### YOUR TASK
Exclude the images, then return every line below exactly as written.

### MATERIAL PROVIDED
:::::
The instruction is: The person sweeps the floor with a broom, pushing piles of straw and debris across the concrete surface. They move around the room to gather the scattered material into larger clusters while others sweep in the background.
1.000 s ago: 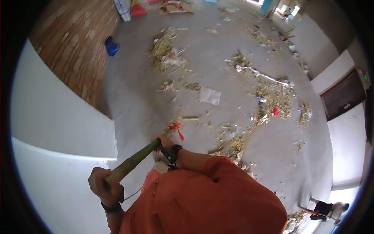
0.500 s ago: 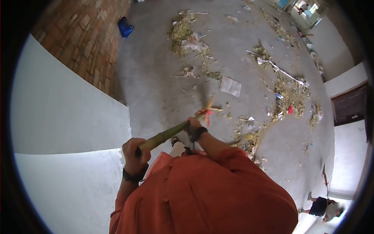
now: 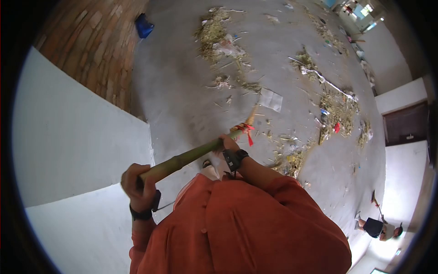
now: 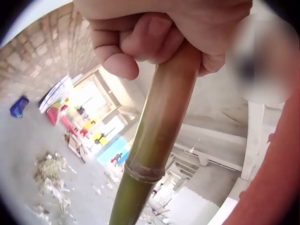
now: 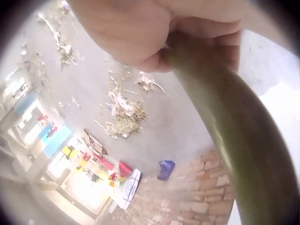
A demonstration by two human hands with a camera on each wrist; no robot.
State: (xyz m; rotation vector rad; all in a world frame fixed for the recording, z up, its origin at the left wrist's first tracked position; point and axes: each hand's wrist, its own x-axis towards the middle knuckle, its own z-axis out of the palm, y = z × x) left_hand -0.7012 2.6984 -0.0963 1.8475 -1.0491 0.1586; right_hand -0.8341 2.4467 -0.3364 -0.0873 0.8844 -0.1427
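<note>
A broom with a thick green bamboo handle (image 3: 182,160) slants across the front of my body in the head view. My left hand (image 3: 139,186) grips the handle's upper end, fingers curled round it, as the left wrist view also shows. Lower down, my right hand (image 3: 229,144) wraps round the same handle (image 5: 234,117). Just beyond the right hand a red cloth strip (image 3: 250,137) is tied round the broom. The tan broom head (image 3: 252,114) points forward over the floor, its tip close to a pale square sheet (image 3: 271,99).
Straw and litter piles (image 3: 214,36) lie on the grey floor (image 3: 173,82), with more litter (image 3: 337,109) to the right. A low white wall (image 3: 91,132) and a brick wall (image 3: 91,50) stand left, near a blue bag (image 3: 144,26). Another person (image 3: 376,228) holds a broom at lower right.
The head view has turned, so walls and litter shift. Broom and both hands have moved to the right in view, the broom head toward the pale sheet. Both hands keep their grip.
</note>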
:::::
### SOLUTION FOR THIS TASK
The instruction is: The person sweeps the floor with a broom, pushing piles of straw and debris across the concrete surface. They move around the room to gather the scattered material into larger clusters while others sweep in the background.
1.000 s ago: 
0.500 s ago: 
now: 
now: 
now: 
A demonstration by two human hands with a camera on each wrist; no robot.
State: (xyz m; rotation vector rad; all in a world frame fixed for the recording, z up, its origin at the left wrist's first tracked position; point and axes: each hand's wrist, its own x-axis towards the middle knuckle, its own z-axis out of the palm, y = z × x) left_hand -0.7012 2.6984 -0.0963 1.8475 -1.0491 0.1586; right_hand -0.8341 2.4467 -0.3364 -0.0873 0.8844 -0.1427
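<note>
A broom with a thick green bamboo handle (image 3: 182,160) slants across the front of my body in the head view. My left hand (image 3: 139,186) grips the handle's upper end, fingers curled round it, as the left wrist view also shows. Lower down, my right hand (image 3: 229,144) wraps round the same handle (image 5: 234,117). Just beyond the right hand a red cloth strip (image 3: 250,137) is tied round the broom. The tan broom head (image 3: 252,114) points forward over the floor, its tip close to a pale square sheet (image 3: 271,99).
Straw and litter piles (image 3: 214,36) lie on the grey floor (image 3: 173,82), with more litter (image 3: 337,109) to the right. A low white wall (image 3: 91,132) and a brick wall (image 3: 91,50) stand left, near a blue bag (image 3: 144,26). Another person (image 3: 376,228) holds a broom at lower right.
The head view has turned, so walls and litter shift. Broom and both hands have moved to the right in view, the broom head toward the pale sheet. Both hands keep their grip.
</note>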

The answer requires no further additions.